Mastery-Based Learning Through Rich Question Metadata
How structured question metadata powers adaptive difficulty, gap detection, and prerequisite-aware progression at scale.
Abstract
Traditional question banks treat questions as isolated items with minimal metadata — a difficulty label and a topic tag. This paper describes how enriching every question with structured metadata (Bloom's taxonomy level, difficulty gradations, topic hierarchy position, misconception tags, and learning outcome mappings) enables a mastery-based learning system that adapts to each student. The system continuously profiles practice performance across all game types, detects knowledge gaps, gates progression on prerequisite mastery, and adjusts difficulty automatically — all driven by metadata attached to questions at generation time.
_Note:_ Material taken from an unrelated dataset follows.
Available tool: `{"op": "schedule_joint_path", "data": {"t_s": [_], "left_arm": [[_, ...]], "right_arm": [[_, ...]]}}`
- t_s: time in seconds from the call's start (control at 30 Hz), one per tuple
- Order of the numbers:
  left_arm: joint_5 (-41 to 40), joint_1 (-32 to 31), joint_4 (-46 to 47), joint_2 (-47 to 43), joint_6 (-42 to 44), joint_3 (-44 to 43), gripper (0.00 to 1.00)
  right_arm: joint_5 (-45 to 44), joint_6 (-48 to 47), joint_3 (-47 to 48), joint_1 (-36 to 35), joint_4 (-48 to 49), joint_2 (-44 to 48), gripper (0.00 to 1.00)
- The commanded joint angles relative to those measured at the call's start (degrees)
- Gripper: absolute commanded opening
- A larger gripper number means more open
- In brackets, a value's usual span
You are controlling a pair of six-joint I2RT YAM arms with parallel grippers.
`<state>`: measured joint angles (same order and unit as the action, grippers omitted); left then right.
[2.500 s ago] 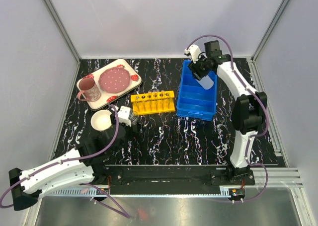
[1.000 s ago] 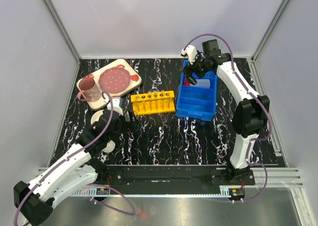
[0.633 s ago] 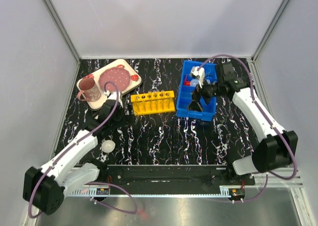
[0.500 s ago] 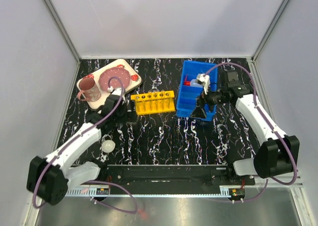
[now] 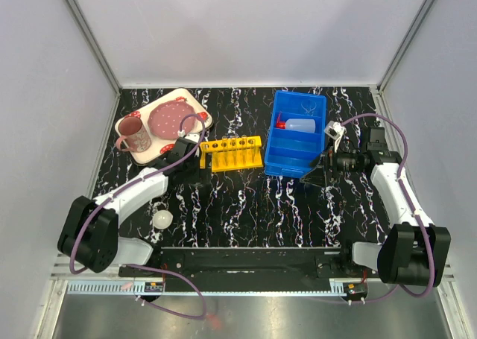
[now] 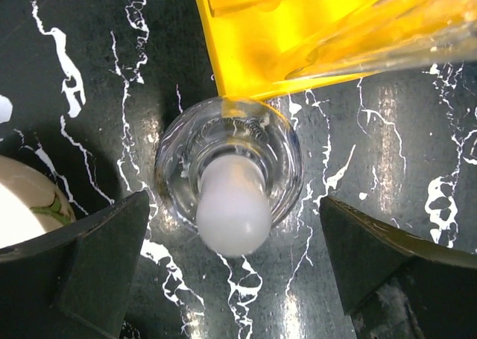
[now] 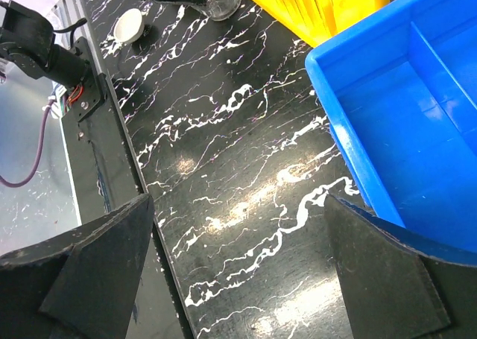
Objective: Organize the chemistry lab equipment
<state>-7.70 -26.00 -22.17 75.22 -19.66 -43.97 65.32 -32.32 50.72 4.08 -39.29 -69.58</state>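
Since the earlier frames we have pulled our right arm back off the blue bin [image 5: 297,149], leaving the red-capped squeeze bottle [image 5: 298,124] lying in the bin's far part, right of the yellow tube rack [image 5: 231,153]. Our left arm has swung up to the rack's left end.

Our right hand [image 7: 238,212] is spread wide with nothing in it and hangs over bare bench [image 7: 223,130], off the rack's right end by the bin's near corner. Our left hand [image 6: 235,205] is just as wide open. It straddles the small clear glass flask [image 6: 229,179] without touching it. The flask stands hard against the rack's corner. The small white round dish [image 5: 162,219] sits well in front of the rack's left end, on its own.

We think the risk lies in closing on the flask. It is round, smooth glass, so uneven finger contact could squirt it sideways. A push toward the rack could shove the rack and rattle the clear test tube [image 6: 387,33] leaning in it.
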Motion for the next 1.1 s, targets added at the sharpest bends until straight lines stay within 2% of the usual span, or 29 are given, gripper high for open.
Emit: {"op": "schedule_joint_path", "data": {"t_s": [0.0, 0.43, 0.53, 0.67, 0.7, 0.77, 0.8, 0.9, 1.07], "left_arm": [[0.9, 0.2, 4.4, 2.6, 1.3, -2.9, 0.99], [-2.1, 0.2, 5.4, 7.8, 0.9, -3.4, 0.99], [-2.7, 0.2, 5.7, 8.4, 0.6, -3.6, 0.95], [-1.4, 0.2, 5.5, 9.9, 0.1, -4.2, 0.8], [-1.1, 0.2, 5.5, 9.9, 0.0, -4.3, 0.72], [-0.3, 0.2, 5.6, 9.9, -0.6, -4.3, 0.63], [-0.1, 0.2, 5.6, 9.6, -0.8, -4.0, 0.52], [0.9, 0.2, 5.4, 6.6, -1.6, -3.1, 0.41], [5.2, -0.6, 4.5, 0.1, -2.6, -0.4, 0.36]], "right_arm": [[3.8, -2.6, 1.8, 0.5, -0.7, -1.0, 1.0], [4.8, -7.0, 2.1, 1.5, -4.7, 0.0, 1.0], [5.2, -8.3, 2.5, 1.7, -6.2, -0.4, 1.0], [6.0, -8.7, 2.7, 2.4, -6.9, -0.2, 1.0], [6.0, -8.8, 2.8, 2.5, -7.1, -0.2, 1.0], [6.4, -8.9, 2.7, 2.9, -7.2, -0.1, 1.0], [6.5, -8.9, 2.7, 3.3, -7.4, -0.1, 0.99], [6.9, -9.0, 2.8, 4.1, -7.5, 0.1, 1.0], [7.4, -9.0, 2.8, 5.2, -7.6, 0.4, 1.0]]}}
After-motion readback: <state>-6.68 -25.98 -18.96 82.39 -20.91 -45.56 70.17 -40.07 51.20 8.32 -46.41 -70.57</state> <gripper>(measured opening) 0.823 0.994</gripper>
1. From Questions to Learning Signals
Every time a student answers a question, the system captures not just correctness but context:
| Signal | Source |
|---|---|
| Topic accuracy | Which topic the question belongs to |
| Difficulty performance | Whether the student succeeded at Easy, Moderate, Difficult, or Damn Hard |
| Bloom's level reached | Whether the student can Remember, Apply, or Analyze |
| Misconception exposure | Which common errors the question was designed to surface |
| Trend direction | Whether recent performance is improving, stable, or declining |
This transforms each answered question from a binary score into a multidimensional learning signal. The richer the question metadata, the more the system learns about the student from every interaction.
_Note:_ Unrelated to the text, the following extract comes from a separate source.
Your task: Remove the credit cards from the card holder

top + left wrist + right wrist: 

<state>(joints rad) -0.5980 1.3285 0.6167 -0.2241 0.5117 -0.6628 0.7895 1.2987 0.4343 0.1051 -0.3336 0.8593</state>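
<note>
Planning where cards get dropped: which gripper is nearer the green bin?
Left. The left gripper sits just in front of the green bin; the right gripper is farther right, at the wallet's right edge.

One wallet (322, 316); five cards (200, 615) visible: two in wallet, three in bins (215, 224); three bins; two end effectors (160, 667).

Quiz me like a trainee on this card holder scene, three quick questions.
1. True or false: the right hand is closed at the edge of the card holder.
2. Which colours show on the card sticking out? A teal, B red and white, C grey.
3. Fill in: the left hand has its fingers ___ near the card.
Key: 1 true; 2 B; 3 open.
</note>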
2. Question Metadata Architecture
2.1 Required Metadata Fields
Every generated question carries the following metadata:
| Field | Values | Purpose in Mastery System |
|---|---|---|
| topic | Syllabus topic name | Groups performance by knowledge area |
| difficulty | Super Easy, Easy, Moderate, Difficult, Damn Hard | 5-level scale for adaptive difficulty selection |
| bloomsLevel | Remember, Understand, Apply, Analyze, Evaluate, Create | Ensures cognitive diversity and tracks depth of understanding |
| misconceptions | 2-5 common errors | Identifies specific conceptual gaps, not just topic-level weakness |
| syllabusId | Reference to syllabus | Links to topic hierarchy and prerequisites |
| subject | Subject name | Enables cross-subject proficiency tracking |
| learningOutcomes | Syllabus-defined objectives | Maps questions to curriculum goals |
2.2 Topic Hierarchy Integration
Questions inherit position in a three-tier topic hierarchy:
| Tier | Definition | Example (Physics) |
|---|---|---|
| Tier 1 — Foundational | No prerequisites | Kinematics, Waves |
| Tier 2 — Intermediate | All prerequisites are Tier 1 | Dynamics (requires Kinematics) |
| Tier 3 — Advanced | Has Tier 2+ prerequisites | Quantum Physics (requires Waves + Energy) |
The hierarchy is generated during syllabus extraction using topological sort (Kahn's algorithm) and stored alongside the syllabus. Each question's topic maps to a tier, enabling the mastery system to understand prerequisite relationships.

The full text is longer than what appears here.